CALL FOR PAPERS

The BOOM 2020 Workshop solicits the following submissions.

  • Full papers that describe original research work that have not been published before, which will be published in a special issue of a partner journal (to be announced soon).

  • Short abstracts that either highlight significant works that have been published or accepted recently or report unpublished research findings, which will be included in workshop online proceedings (unarchived).

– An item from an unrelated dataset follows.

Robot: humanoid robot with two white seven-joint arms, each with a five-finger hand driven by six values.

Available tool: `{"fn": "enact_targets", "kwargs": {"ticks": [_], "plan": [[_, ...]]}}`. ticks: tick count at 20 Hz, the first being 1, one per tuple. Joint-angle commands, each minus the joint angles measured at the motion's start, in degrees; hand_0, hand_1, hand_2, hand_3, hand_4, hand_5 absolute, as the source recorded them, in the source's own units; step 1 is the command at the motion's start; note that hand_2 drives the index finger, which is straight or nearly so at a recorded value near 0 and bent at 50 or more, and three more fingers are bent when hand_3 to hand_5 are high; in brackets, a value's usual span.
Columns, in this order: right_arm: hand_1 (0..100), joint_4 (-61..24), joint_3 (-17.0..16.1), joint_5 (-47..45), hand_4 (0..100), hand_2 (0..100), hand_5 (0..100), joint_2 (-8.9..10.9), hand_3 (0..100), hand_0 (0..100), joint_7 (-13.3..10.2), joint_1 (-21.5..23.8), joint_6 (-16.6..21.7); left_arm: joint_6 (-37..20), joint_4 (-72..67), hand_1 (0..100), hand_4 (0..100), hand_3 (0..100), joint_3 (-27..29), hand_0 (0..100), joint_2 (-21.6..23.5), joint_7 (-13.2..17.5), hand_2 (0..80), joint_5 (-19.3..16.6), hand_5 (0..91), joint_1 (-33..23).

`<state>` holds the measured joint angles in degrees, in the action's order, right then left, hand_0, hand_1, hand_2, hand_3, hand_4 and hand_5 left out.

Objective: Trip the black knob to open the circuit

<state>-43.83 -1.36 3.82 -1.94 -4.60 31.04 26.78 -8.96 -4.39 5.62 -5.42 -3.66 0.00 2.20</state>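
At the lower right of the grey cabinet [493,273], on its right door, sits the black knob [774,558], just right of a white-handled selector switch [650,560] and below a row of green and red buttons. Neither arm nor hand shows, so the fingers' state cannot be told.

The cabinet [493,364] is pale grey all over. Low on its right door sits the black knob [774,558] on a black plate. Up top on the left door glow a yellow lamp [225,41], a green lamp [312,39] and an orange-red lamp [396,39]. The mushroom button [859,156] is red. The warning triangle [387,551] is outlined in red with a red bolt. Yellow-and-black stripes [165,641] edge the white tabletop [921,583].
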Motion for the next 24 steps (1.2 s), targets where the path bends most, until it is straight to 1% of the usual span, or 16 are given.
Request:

Please format short abstracts according to IJCAI latex & word templates, with the page limit of 2 pages including references; and submit through email to: ijcai1boom <AT> gmail <DOT> com.

    • Please NOTE the different submission forms of Full Papers and Short Abstracts!!

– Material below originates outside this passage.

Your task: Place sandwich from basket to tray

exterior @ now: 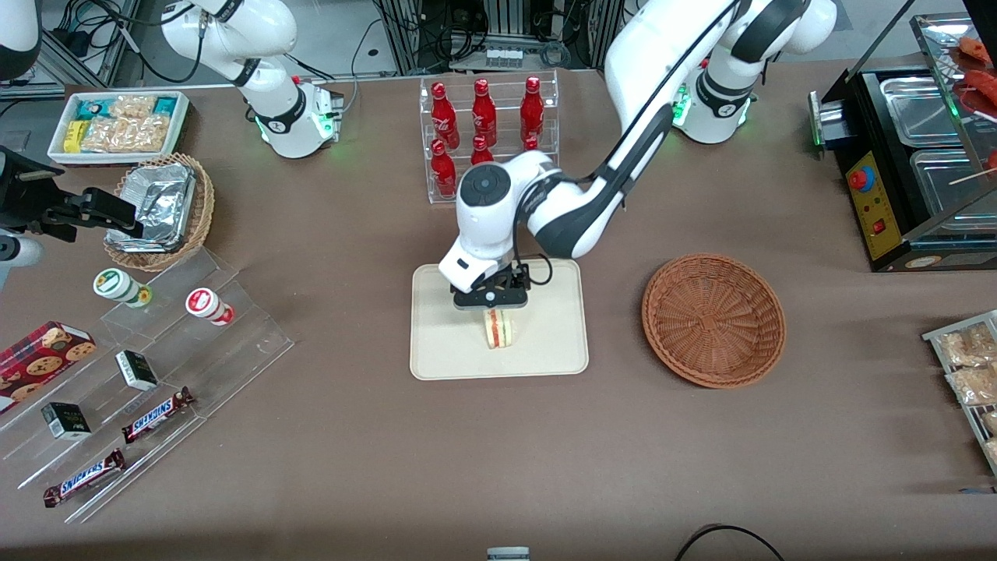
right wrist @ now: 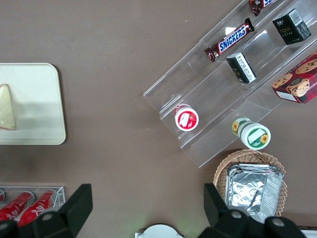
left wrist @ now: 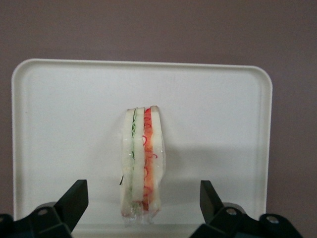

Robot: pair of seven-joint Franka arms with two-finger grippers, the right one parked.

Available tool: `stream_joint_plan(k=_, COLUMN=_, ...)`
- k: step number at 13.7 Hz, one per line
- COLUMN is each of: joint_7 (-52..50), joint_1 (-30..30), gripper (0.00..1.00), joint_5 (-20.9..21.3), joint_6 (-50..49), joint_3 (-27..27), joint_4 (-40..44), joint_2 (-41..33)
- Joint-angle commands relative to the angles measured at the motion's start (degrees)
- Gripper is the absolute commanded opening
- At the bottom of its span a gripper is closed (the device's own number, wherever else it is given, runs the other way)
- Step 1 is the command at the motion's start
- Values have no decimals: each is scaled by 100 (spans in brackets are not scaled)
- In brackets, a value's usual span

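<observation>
Spread jaws of gripper [exterior: 493, 305] clear of sandwich [exterior: 499, 329]

Mock snack shop in lab: acrylic shelves [exterior: 148, 366], cola rack [exterior: 487, 132], food warmer [exterior: 919, 156].

I see the brown table [exterior: 498, 436] carrying the tray [exterior: 444, 343], the basket [exterior: 713, 319] beside it, and a bottle rack [exterior: 491, 140]; my gripper [exterior: 498, 308] hovers over the tray.
</observation>
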Motion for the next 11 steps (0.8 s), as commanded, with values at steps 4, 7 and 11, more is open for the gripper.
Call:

Both full and short submissions will be considered for oral and poster presentations at BOOM. The decision on presentation format for accepted submissions will be based primarily on an assessment of breadth of interest, and the construction of balanced and topically coherent sessions, while full papers will be given some priority for oral presentations.

Following past BOOM, we will continue to give out two best paper awards (long and short).

Topics of Interests

We encourage submissions from, but not limited to, the following inter-linked areas:

Category I: Machine Learning and Optimization Algorithms

  • Applying cutting-edge machine learning (e.g., deep learning) and optimization techniques to tackle real-world medical and healthcare problems.

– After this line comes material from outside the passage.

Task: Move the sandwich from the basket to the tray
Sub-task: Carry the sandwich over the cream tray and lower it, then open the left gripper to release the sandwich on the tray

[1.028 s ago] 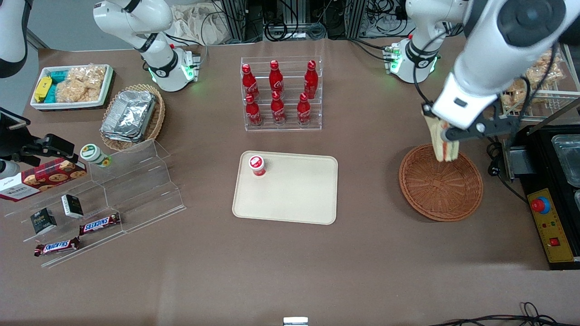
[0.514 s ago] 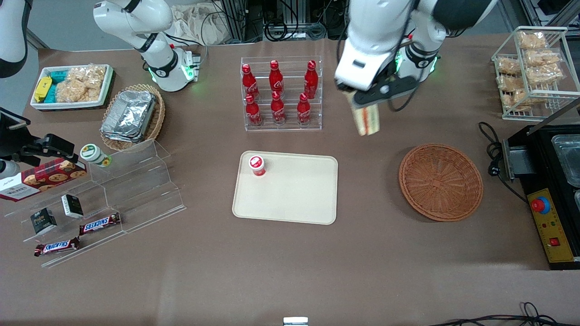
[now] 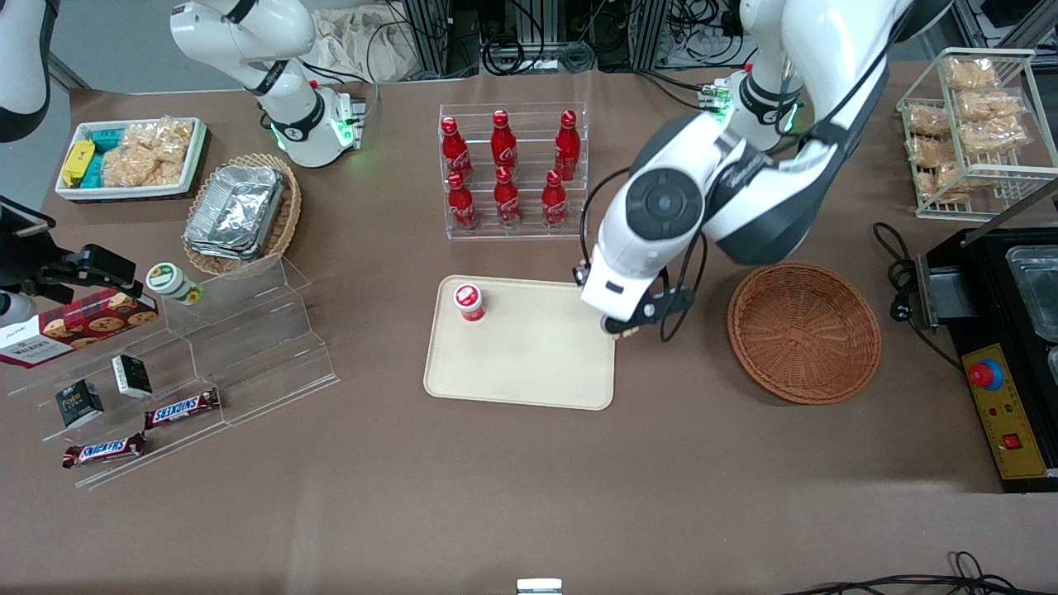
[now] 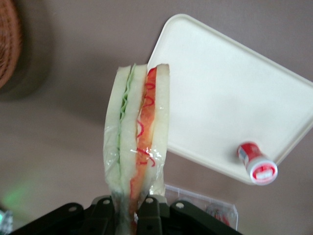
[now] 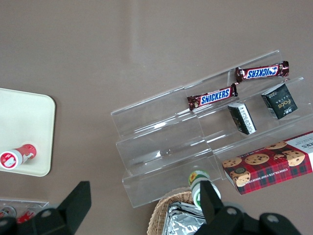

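My left gripper [image 3: 621, 329] hangs over the cream tray [image 3: 529, 368] at its short edge nearest the reddish-brown woven basket [image 3: 803, 332]. In the left wrist view the gripper [image 4: 128, 209] is shut on the wrapped sandwich [image 4: 137, 137], white bread with red and green filling, pinched at its narrow end. The sandwich hangs above the table just beside the tray's rim [image 4: 195, 152]. In the front view the arm hides nearly all of it. The basket [image 4: 7, 44] holds nothing.
A small red bottle [image 3: 469, 302] stands on the tray near its corner toward the parked arm. A clear rack of red bottles [image 3: 512, 169] stands farther from the front camera. A wire rack of snack bags [image 3: 971, 124] and a black machine [image 3: 1008, 330] sit at the working arm's end.
The gripper has carried the sandwich from above the basket, past the bottle rack, and down to the tray's edge. The basket stays where it was.
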Motion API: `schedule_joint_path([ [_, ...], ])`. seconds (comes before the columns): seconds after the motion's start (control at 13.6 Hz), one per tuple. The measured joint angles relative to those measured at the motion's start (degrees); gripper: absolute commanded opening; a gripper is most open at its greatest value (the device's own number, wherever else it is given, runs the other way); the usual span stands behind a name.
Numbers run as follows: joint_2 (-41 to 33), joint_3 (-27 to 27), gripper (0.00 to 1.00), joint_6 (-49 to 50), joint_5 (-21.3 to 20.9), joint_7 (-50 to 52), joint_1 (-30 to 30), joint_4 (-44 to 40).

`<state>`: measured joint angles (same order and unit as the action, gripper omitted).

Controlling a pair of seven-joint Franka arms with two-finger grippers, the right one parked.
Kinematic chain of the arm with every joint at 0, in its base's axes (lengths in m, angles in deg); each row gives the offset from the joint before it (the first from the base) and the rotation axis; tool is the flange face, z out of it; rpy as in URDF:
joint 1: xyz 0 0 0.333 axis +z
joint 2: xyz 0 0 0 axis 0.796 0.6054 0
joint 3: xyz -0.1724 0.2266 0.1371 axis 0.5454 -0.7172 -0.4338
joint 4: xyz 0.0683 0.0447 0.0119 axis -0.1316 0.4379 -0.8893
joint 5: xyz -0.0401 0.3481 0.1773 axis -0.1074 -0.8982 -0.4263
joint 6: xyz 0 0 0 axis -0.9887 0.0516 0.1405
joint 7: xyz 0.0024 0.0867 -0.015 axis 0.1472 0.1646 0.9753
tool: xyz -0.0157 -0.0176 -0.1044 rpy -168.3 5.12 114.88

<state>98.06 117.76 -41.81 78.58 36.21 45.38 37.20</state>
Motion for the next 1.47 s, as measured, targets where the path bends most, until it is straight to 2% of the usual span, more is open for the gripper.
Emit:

  • Addressing challenges and roadblocks in biomedical informatics with reference to the data-driven machine learning, such as imbalanced dataset, weakly-structured or unstructured data, noisy and ambiguous labeling, and more.

  • Designing novel, applicable numerical optimization algorithms for biomedical data, that is usually large-scale, high-dimensional, heterogeneous, and noisy.

  • Re-visiting traditional machine learning topics such as clustering, classification, regression and dimension reduction, that find application values in newly-emerging biomedical informatic problems.

  • Other closely-related disciplines, such as image processing, data mining, new computing technologies and paradigms (e.g., cloud computing), control theory, and system engineering.

Category II: Biomedical Informatics Applications

  • Computational Biology, including the advanced interpretation of critical biological findings, using databases and cutting-edge computational infrastructure.

  • Clinical Informatics, including the scenarios of using computation and data for health care, spanning medicine, dentistry, nursing, pharmacy, and allied health.

  • Public Health Informatics, including the studies of patients and populations to improve the public health system and to elucidate epidemiology.

  • mHealth Applications, including the use of mobile apps and wearable sensors for health management and wellness promotion.

  • Cyber-Informatics Applications, including the use of social media data mining and natural language processing for clinical insight discovery and medical decision making.

We encourage papers with important new insights and experiences at the intersection of machine learning, optimization and bioinformatics. Those contributions should shed light on at least one topic mentioned above, while the above topics have obvious overlaps. For topics in Category I, we invite both theoretically novel and application-driven papers. For those in Category II, the idea is to keep the interested application domain focused yet broad, echoing multiple scales, ranging from molecules, individuals, to populations.